**ABOUT THIS TASK**
Report every line below that has the string "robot" in it.

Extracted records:
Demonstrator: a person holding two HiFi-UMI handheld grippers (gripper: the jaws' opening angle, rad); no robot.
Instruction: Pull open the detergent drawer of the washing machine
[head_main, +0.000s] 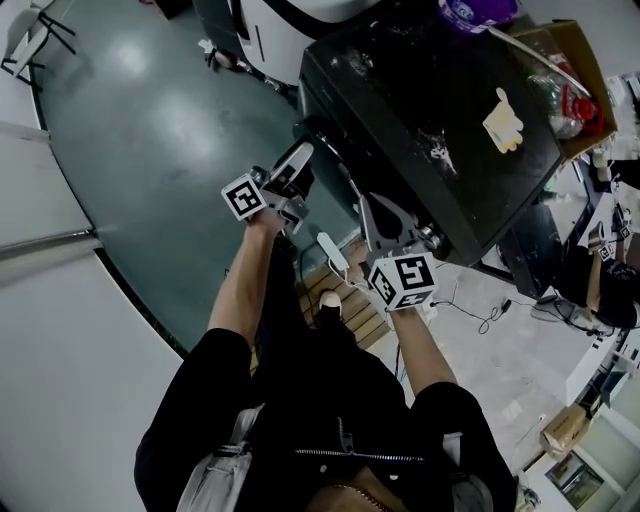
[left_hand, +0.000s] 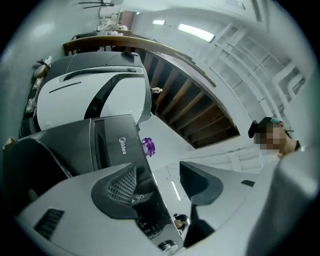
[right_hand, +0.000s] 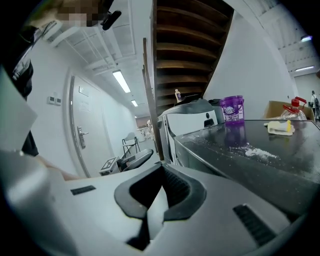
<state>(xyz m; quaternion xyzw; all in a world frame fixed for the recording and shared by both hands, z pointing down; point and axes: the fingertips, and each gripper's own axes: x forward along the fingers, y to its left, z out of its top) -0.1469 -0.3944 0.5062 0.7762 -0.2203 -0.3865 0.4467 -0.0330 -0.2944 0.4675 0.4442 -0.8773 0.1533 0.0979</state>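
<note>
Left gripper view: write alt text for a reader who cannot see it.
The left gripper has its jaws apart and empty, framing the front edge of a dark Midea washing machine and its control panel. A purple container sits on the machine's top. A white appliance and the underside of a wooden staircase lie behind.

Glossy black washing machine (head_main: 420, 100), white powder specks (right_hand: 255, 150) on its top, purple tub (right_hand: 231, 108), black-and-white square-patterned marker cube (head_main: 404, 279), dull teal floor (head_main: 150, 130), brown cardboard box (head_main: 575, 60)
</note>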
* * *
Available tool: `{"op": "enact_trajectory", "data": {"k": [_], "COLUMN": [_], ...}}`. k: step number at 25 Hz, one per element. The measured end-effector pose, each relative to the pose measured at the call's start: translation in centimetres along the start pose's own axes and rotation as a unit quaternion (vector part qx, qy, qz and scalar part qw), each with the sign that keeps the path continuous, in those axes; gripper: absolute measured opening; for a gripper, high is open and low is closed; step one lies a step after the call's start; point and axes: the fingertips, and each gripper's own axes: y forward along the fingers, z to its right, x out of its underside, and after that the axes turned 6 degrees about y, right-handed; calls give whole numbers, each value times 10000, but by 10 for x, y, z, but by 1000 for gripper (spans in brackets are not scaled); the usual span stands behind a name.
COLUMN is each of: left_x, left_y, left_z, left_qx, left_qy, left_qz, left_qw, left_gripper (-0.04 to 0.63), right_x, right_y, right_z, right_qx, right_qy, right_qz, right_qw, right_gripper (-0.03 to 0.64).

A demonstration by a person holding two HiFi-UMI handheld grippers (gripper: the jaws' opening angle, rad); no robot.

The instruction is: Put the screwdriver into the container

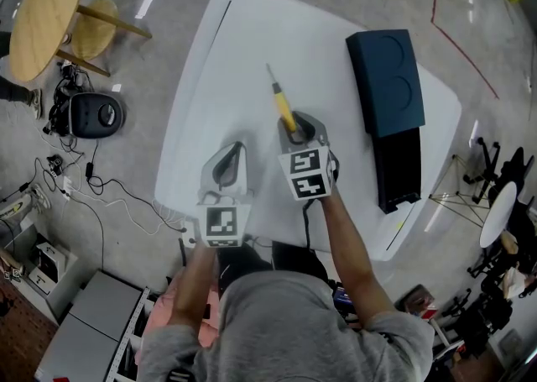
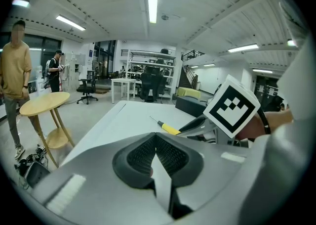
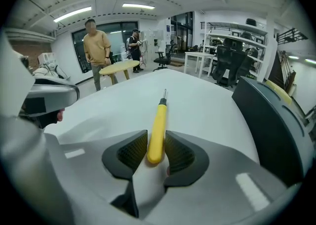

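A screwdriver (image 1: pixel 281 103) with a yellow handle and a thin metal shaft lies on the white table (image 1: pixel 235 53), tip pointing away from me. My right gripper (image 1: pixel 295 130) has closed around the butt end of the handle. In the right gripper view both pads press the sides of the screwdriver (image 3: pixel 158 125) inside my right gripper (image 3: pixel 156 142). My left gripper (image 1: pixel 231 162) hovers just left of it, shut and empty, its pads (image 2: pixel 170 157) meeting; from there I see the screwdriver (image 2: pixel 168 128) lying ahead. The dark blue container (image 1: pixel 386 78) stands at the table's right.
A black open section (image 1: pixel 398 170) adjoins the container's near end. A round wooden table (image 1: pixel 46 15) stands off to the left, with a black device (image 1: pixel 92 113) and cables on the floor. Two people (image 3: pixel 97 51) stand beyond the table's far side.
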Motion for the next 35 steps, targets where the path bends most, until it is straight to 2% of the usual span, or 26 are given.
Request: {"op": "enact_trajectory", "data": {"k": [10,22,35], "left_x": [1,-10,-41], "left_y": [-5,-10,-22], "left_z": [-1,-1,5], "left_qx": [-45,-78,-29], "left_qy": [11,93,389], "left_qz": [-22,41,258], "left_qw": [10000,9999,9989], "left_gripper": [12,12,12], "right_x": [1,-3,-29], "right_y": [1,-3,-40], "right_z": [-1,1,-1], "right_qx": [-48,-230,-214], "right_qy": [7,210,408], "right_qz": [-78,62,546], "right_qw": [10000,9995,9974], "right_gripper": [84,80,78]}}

**SOLUTION**
Demonstrator: a person holding two HiFi-UMI handheld grippers (gripper: the jaws' opening angle, rad); no robot.
A demonstration by a person holding two HiFi-UMI handheld grippers (gripper: the jaws' opening angle, rad); no robot.

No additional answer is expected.